**What you are asked to do**
Everything from the line containing "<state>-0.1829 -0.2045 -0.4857" through the last line of the data below should be given again exactly, both end lines included and nothing more.
*** Raw data Section Begins ***
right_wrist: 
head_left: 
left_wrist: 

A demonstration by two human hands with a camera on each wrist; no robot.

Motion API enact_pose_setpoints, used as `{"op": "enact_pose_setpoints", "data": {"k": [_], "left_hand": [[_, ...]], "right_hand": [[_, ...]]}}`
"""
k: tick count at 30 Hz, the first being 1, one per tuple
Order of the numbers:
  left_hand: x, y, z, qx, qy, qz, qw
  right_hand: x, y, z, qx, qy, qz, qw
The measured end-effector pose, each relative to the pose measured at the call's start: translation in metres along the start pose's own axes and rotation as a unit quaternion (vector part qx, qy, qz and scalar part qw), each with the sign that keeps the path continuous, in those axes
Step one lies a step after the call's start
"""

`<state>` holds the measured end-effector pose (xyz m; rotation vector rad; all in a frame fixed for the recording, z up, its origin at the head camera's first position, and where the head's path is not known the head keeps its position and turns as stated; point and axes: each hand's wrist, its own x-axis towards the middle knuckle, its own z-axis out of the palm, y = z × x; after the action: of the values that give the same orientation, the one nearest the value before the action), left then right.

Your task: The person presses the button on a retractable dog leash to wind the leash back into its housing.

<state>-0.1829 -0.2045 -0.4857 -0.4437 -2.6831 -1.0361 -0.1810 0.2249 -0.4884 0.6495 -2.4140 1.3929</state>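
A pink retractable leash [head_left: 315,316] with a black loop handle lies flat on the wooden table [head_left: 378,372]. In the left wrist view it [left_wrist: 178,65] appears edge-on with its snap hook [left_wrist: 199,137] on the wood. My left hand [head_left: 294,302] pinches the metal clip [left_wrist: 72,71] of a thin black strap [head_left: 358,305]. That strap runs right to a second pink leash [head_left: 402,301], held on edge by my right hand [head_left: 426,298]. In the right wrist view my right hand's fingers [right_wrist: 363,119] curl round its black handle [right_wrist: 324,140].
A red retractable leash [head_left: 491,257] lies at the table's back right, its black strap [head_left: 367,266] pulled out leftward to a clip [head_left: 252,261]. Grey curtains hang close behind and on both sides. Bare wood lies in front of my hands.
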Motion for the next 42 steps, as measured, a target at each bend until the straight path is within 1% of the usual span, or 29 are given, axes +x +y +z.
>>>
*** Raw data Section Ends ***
**The answer**
<state>-0.1829 -0.2045 -0.4857 -0.4437 -2.6831 -1.0361 -0.1810 0.2249 -0.4884 0.6495 -2.4140 1.3929</state>
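A pink retractable leash [head_left: 315,316] with a black loop handle lies flat on the wooden table [head_left: 378,372]. In the left wrist view it [left_wrist: 178,65] appears edge-on with its snap hook [left_wrist: 199,137] on the wood. My left hand [head_left: 294,302] pinches the metal clip [left_wrist: 72,71] of a thin black strap [head_left: 358,305]. That strap runs right to a second pink leash [head_left: 402,301], held on edge by my right hand [head_left: 426,298]. In the right wrist view my right hand's fingers [right_wrist: 363,119] curl round its black handle [right_wrist: 324,140].
A red retractable leash [head_left: 491,257] lies at the table's back right, its black strap [head_left: 367,266] pulled out leftward to a clip [head_left: 252,261]. Grey curtains hang close behind and on both sides. Bare wood lies in front of my hands.
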Motion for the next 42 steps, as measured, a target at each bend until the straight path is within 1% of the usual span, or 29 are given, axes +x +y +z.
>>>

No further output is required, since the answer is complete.